**REQUIRED ACTION**
What is needed is a word-for-word copy of the listing below, without pictures.

BEGIN

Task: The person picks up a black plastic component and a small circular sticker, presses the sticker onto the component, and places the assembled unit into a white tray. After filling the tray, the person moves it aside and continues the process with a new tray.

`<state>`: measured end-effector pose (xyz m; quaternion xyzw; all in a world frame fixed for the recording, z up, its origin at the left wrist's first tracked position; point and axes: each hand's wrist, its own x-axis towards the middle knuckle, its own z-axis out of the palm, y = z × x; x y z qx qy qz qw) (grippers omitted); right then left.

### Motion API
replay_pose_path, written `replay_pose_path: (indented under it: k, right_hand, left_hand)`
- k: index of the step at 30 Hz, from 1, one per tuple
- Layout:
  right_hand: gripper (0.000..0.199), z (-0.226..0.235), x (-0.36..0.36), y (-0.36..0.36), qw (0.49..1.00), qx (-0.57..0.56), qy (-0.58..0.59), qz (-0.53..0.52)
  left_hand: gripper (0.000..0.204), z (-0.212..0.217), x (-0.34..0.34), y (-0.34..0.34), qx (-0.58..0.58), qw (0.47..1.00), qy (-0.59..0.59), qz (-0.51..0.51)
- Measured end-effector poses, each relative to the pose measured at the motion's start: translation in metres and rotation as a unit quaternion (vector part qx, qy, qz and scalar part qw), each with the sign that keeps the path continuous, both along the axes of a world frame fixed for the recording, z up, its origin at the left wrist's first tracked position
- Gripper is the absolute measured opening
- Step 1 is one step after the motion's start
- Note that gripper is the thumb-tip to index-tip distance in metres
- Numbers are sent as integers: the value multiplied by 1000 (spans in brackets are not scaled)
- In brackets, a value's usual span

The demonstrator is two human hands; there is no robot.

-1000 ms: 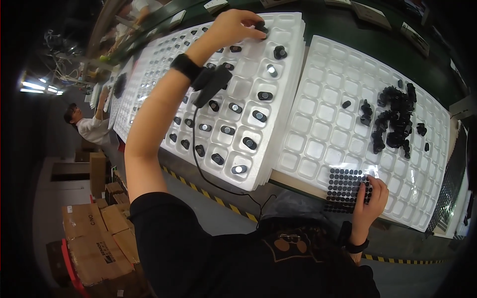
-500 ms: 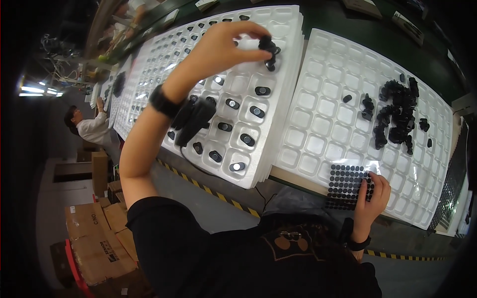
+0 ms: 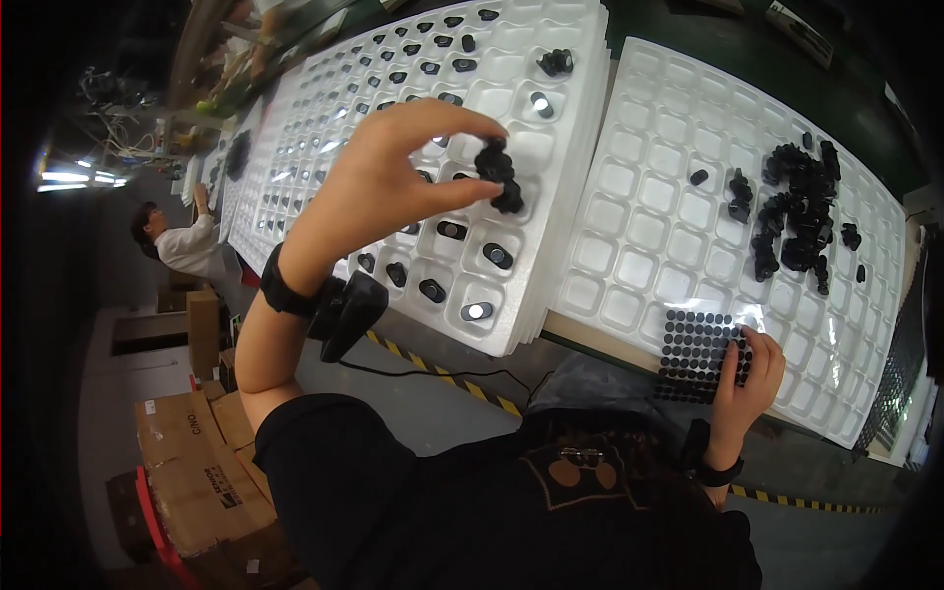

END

**RESPONSE TO THIS EXERCISE**
Task: The person picks up a black plastic component and a small circular sticker, presses the sticker onto the component, and places the assembled unit into a white tray. After filling the tray, the person moves it aside and continues the process with a new tray.

`<state>`: measured end-effector pose (xyz m; quaternion xyzw; all in a world frame fixed for the recording, z up, its origin at the left wrist's first tracked position; point and axes: each hand's wrist, its own x-axis towards the middle knuckle, its own z-axis out of the palm, y = z × x; x y z qx qy qz qw) (grippers omitted); right then left.

### Motion API
replay_pose_path, written `replay_pose_path: (indented under it: k, right_hand, left_hand)`
- k: index of the step at 30 Hz, from 1, one per tuple
- Layout:
  right_hand: gripper (0.000..0.199), z (-0.226..0.235), x (-0.36..0.36), y (-0.36..0.36), qw (0.49..1.00), qx (-0.57..0.56), qy (-0.58..0.59), qz (-0.53..0.52)
  left_hand: gripper (0.000..0.204), z (-0.212..0.217), x (-0.34..0.34), y (-0.34..0.34), qx (-0.58..0.58), qw (0.47..1.00), qy (-0.59..0.59), qz (-0.51..0.51)
- Measured end-effector poses, each relative to the pose measured at the motion's start: translation in metres and rotation as a unit quaternion (vector part qx, qy, qz and scalar part qw), each with the sign that keeps the path continuous, both along the axes of a world frame fixed for the recording, z up, its origin at the left wrist's first tracked position
- Gripper is the absolute measured opening
- Step 1 is one step after the motion's start
- Note that gripper is the thumb-tip to index-tip distance in metres
- Numbers are sent as integers: the value multiplied by 1000 (spans in brackets are not scaled)
- In brackets, a value's usual span

The demonstrator is two human hands; there is no robot.

-1000 ms: 
-500 ms: 
+0 ms: 

No further work remains in this exercise.